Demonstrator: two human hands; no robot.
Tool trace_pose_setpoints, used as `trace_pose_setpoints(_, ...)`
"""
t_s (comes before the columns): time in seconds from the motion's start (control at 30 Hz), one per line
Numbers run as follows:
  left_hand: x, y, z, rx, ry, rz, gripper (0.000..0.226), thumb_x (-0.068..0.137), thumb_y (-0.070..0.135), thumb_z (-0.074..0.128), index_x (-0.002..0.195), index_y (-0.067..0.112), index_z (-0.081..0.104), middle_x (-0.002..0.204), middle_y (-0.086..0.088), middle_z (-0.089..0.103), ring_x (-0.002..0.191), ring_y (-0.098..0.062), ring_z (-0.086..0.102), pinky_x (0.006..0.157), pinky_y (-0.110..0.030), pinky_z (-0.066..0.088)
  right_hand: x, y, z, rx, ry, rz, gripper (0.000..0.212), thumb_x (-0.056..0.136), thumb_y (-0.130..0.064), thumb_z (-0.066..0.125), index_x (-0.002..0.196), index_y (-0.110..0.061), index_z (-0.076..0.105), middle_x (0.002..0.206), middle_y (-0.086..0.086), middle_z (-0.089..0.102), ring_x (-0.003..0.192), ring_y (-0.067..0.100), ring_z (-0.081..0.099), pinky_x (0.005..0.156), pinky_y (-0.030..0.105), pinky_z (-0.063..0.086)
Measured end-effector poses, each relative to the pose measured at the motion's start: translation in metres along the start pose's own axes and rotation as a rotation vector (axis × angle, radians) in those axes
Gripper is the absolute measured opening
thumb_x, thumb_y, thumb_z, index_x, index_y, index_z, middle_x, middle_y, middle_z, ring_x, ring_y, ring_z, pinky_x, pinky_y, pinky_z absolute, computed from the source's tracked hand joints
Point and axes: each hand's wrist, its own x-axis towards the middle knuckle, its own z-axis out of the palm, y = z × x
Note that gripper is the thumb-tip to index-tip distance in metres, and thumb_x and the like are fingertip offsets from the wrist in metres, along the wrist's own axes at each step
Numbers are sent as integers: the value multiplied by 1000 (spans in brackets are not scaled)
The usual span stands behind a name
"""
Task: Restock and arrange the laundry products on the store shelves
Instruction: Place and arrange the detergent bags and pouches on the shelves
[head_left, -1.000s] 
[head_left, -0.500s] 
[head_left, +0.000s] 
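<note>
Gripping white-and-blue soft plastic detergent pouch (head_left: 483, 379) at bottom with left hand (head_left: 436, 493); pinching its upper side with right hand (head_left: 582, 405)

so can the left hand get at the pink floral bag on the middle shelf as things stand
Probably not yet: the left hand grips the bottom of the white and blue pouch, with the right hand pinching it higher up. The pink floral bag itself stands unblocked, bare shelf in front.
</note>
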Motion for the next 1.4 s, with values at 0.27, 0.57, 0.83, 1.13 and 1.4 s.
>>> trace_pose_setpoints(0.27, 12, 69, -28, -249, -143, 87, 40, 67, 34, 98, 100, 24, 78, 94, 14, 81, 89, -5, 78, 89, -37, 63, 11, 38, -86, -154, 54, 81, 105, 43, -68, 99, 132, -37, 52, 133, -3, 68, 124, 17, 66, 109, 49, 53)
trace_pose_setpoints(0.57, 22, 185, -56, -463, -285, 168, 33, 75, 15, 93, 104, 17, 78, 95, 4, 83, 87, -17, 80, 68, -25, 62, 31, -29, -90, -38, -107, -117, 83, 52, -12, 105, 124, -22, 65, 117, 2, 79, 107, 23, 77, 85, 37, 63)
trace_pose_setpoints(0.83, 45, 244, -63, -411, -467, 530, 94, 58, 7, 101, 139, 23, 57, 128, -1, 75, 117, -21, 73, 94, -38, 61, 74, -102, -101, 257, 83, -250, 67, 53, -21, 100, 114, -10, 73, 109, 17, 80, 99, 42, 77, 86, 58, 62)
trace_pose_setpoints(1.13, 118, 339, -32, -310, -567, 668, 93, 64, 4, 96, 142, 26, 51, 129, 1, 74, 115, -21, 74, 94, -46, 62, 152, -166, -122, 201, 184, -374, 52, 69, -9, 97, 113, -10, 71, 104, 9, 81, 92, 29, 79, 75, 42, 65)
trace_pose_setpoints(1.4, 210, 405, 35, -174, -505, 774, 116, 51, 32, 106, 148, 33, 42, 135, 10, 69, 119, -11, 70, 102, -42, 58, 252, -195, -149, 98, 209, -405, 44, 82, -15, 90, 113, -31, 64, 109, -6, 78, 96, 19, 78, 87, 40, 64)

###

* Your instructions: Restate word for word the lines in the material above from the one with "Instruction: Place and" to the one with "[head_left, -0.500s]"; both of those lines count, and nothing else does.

* Response box:
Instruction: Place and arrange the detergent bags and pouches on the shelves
[head_left, -1.000s] 
[head_left, -0.500s] 

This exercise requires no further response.